The fastest previous P4 results were: 5.723 MUPs for a 1.4 GHz P4 with 1 GB RDRAM.

We now have a 1.4 GHz Ath XP at 3.400 MUPs, and a 1.7 GHz P4 at 6.324 MUPs.

Higher MUPs (millions of updates per second) are better. if the command line switches include -s1000, -l38, -r151 and -c423, the number of updates is (1000 steps)*(432 columns)*(151 rows)*(38 layers). The start and end times, in the lb_data.txt file, allow one to calculate a total execution time of "sec" seconds. Thus the MUPs is [(1e-6)*(1000 steps)*(432 columns)*(151 rows)*(38 layers)]/sec.

However, the Athlon exe used hand-coded 3DNow under MS VC++, whereas the P4 used SSE intrinsics under Intel C++ 5. The Intel compiler generally produces superior code. In principle, the SSE-enabled executable should run just fine on an Athlon XP (it is compiled for PIII instructions, and even runs on my Celeron CuMine), and the memory interface on the Athlon XP (with DDR) is supposed to be a significant improvement.

I won't try to mislead you -- I'm not expecting the Athlon XP to be a knock-out performer for this code, because I don't think DDR is yet on a par with RDRAM, and the code is memory-intensive. However, I have two Athlon systems (and one P4, a Celeron, and two PIIIs), and I would love to be pleasantly surprised.

If you want to know more about this code, visit these web sites for background info:
http://www.sandia.gov/eesector/gs/gc/hws/saltfing.htm
http://www.sandia.gov/eesector/gs/gc/hws/3d.htm

If more info is needed, I can e-mail (or post links to) two pdfs from peer-reviewed scientific journals, one of which gives details of the code architecture and optimization strategy.

 

hwstock

Senior member
Oct 7, 2001
254
0
0


<< Hi -- here is the linux version of the benchmark (link) previously posted. I've reprised my original comments below, with minor changes.
[...]
The fastest previous Athlon results were: 2.135 MUPs for a 1.2 GHz Tbird with 2-2-2 SDRAM.
The fastest previous P4 results were: 5.723 MUPs for a 1.4 GHz P4 with 1 GB RDRAM.

We now have a 1.4 GHz Ath XP at 3.400 MUPs, and a 1.7 GHz P4 at 6.324 MUPs.
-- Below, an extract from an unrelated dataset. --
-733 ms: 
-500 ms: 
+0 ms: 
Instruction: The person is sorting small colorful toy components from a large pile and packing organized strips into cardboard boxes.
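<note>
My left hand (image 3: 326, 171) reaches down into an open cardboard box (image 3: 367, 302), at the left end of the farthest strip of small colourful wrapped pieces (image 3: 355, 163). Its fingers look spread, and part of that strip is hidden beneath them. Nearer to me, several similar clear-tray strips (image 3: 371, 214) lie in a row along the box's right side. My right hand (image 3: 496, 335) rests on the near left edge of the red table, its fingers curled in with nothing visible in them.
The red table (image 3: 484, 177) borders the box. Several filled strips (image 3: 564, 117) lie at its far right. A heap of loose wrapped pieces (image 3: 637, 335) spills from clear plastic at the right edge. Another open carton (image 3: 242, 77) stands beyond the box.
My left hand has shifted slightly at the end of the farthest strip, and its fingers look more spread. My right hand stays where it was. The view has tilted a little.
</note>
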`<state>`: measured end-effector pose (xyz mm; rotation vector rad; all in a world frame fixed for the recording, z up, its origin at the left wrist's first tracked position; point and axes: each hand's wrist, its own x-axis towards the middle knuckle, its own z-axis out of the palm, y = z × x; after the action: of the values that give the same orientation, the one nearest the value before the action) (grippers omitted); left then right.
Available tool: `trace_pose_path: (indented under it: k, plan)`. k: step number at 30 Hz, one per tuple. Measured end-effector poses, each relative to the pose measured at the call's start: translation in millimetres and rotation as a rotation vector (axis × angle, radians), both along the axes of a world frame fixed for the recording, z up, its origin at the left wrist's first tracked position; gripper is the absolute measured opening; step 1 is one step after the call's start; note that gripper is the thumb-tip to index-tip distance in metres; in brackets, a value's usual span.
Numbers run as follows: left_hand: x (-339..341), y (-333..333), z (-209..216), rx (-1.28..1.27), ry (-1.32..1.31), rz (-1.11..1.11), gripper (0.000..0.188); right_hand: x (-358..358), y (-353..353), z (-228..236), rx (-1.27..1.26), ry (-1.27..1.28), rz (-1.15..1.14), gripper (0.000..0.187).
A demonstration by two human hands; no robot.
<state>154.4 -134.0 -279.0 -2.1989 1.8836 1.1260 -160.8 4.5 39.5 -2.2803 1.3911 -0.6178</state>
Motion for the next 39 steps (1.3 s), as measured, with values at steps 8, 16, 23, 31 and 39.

However, the Athlon exe used hand-coded 3DNow under MS VC++, whereas the P4 used SSE intrinsics under Intel C++ 5. The Intel compiler generally produces superior code. In principle, the SSE-enabled executable should run just fine on an Athlon XP (it is compiled for PIII instructions, and even runs on my Celeron CuMine), and the memory interface on the Athlon XP (with DDR) is supposed to be a significant improvement.

[...]
>>



Just to clarify -- the posted links are for exes that run only on SSE-enabled Athlons, and SSE-enabled Intel chips. The "previous" Athlon result on a Tbird (2.135 MUPs) used a version with hand-coded 3dNow. The newer exes use pure SSE, and were compiled with Intel's C++ 5.